EXERCISE DIRECTIONS:
Each line of the data that mentions the string "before" needs to be identified and copied.

(Source records)
========================================
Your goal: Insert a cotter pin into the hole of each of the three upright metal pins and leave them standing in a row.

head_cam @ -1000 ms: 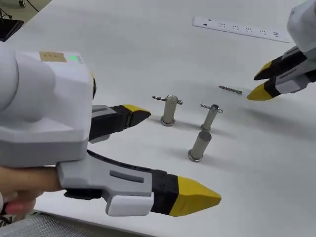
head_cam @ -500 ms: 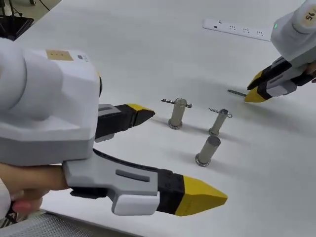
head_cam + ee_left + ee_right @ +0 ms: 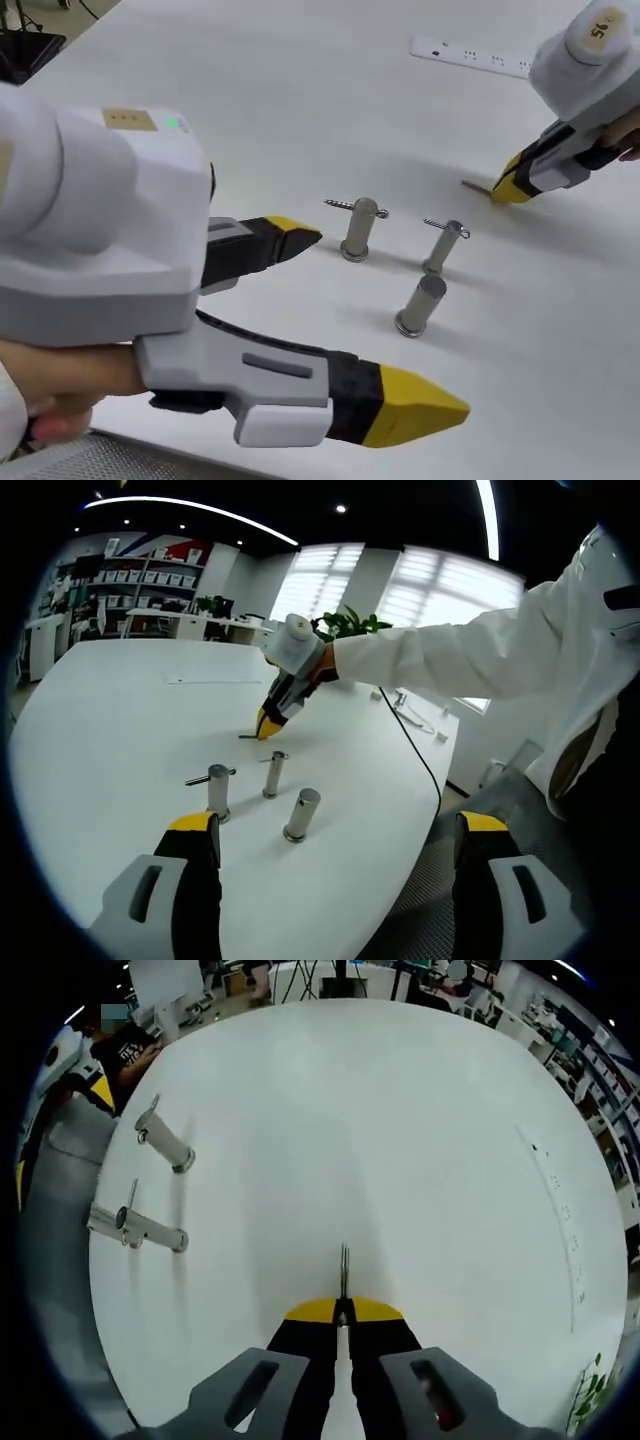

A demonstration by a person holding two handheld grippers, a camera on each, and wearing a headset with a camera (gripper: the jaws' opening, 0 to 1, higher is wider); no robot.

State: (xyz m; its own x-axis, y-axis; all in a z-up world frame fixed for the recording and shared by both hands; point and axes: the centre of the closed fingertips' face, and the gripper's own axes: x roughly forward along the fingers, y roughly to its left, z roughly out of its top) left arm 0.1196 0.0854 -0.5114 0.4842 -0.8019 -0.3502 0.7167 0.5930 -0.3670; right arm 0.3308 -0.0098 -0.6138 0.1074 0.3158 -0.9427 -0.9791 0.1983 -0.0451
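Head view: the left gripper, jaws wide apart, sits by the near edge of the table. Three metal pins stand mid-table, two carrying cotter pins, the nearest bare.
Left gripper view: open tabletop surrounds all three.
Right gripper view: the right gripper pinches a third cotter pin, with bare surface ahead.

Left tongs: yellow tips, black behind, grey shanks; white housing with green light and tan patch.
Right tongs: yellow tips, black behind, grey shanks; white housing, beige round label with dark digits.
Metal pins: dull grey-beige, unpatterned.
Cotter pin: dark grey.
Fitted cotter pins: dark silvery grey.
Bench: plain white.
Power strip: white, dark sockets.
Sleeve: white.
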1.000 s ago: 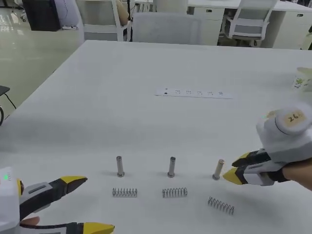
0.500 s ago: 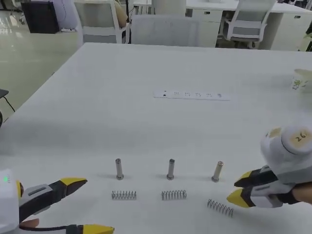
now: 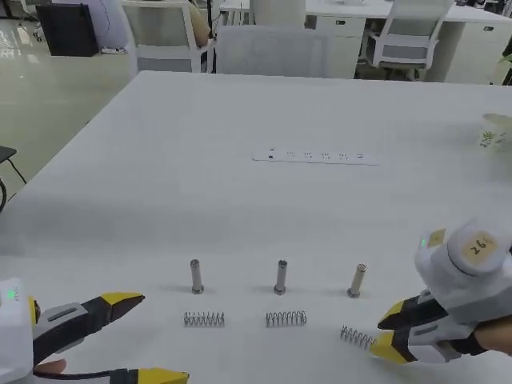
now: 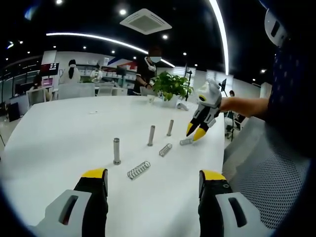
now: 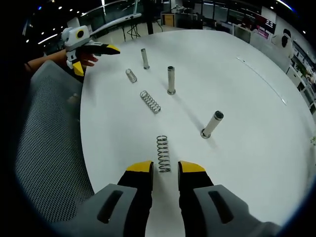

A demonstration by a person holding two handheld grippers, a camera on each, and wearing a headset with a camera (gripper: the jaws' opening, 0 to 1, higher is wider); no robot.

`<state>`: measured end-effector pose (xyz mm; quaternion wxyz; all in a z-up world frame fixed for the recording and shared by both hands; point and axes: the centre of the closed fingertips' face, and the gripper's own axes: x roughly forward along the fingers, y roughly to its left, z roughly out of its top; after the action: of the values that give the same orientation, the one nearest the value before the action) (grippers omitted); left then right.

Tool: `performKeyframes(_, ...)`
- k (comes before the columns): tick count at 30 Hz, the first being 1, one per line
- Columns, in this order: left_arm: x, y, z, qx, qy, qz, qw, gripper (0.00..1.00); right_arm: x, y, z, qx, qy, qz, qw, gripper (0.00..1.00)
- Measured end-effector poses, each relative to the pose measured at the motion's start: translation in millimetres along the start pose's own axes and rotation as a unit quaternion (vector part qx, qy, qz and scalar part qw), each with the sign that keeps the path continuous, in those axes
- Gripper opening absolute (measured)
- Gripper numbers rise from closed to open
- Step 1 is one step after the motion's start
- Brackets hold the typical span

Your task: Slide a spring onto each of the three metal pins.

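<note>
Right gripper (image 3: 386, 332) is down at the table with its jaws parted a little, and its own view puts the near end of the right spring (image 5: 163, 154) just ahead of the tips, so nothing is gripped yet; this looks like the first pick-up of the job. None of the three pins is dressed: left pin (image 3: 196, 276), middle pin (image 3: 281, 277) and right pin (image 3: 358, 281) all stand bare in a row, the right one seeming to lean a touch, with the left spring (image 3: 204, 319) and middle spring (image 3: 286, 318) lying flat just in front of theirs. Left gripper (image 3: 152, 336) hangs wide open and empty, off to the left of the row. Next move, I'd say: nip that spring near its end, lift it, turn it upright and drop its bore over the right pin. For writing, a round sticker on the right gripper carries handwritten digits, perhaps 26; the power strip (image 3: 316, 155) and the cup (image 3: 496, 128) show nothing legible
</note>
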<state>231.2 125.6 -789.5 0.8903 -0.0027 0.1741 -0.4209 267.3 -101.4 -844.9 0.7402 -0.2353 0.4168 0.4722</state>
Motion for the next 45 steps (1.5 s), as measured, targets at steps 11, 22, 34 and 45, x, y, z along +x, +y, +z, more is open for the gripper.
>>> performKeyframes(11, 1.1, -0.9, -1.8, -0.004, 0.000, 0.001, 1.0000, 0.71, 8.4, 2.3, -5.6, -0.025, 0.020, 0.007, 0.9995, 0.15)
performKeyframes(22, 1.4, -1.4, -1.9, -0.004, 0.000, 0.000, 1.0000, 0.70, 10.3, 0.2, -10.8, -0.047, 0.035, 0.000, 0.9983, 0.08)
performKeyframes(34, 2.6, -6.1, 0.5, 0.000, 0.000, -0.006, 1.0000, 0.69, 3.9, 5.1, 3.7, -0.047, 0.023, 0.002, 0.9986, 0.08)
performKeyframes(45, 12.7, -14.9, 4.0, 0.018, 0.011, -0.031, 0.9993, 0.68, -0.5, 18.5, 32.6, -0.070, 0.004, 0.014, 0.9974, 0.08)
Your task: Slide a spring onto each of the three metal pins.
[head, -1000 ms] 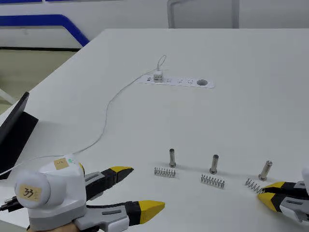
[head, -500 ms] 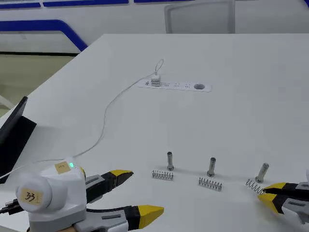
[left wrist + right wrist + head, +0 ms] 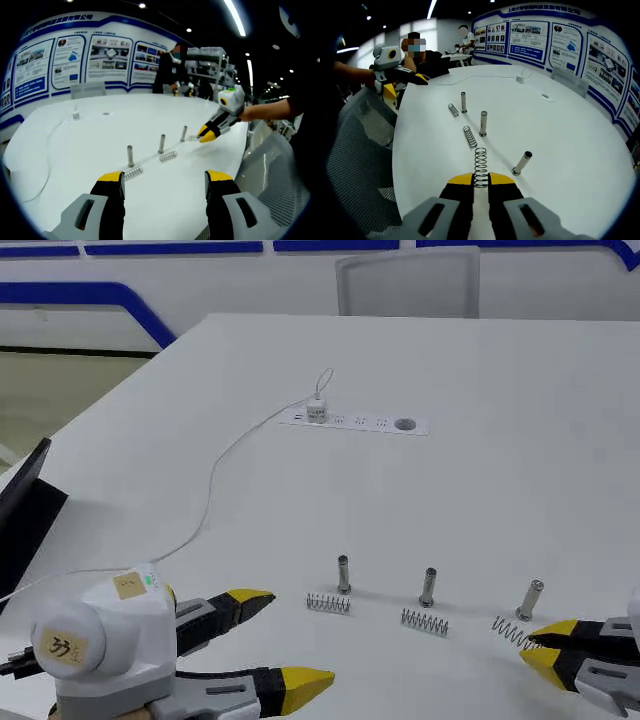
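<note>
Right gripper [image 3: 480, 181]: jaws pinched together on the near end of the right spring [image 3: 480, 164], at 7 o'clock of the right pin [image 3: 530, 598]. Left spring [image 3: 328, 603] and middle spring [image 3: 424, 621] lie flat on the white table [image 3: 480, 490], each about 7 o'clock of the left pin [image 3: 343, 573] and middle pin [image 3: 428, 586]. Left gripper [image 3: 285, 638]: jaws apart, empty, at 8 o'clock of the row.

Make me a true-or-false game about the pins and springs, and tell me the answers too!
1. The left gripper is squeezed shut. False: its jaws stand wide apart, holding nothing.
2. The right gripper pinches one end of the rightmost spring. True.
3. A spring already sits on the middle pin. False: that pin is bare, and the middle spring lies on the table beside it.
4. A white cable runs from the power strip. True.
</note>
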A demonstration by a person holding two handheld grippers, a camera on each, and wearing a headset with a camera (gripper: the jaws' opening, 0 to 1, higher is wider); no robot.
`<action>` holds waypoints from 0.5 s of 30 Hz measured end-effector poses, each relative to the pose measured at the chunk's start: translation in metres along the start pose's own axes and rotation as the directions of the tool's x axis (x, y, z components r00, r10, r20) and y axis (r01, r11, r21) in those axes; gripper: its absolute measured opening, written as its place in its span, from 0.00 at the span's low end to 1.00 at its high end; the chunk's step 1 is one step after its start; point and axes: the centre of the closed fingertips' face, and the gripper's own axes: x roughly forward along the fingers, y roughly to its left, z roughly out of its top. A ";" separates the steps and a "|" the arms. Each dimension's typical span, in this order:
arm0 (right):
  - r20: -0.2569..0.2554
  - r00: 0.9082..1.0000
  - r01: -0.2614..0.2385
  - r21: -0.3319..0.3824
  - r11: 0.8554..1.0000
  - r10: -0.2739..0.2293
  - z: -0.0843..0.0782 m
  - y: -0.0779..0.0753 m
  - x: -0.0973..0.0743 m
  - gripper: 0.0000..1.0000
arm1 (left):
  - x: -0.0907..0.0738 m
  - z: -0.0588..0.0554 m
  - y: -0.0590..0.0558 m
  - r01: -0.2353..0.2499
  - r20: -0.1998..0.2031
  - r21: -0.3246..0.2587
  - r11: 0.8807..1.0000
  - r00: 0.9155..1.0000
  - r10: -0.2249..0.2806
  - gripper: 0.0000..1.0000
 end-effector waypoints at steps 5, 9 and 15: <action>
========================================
ANSWER SECTION:
`<state>`: measured end-effector pose (xyz mm; quaternion wxyz; all in a z-up world frame fixed for the recording and shared by both hands; point and axes: the centre of the closed fingertips' face, and the gripper's own axes: x roughly forward along the fingers, y roughly to its left, z roughly out of its top; after the action: of the values that give the same orientation, the one nearest the value before the action) (grippers omitted); left then right.
- k (comes before the columns): tick count at 30 Hz, the first being 1, one per line

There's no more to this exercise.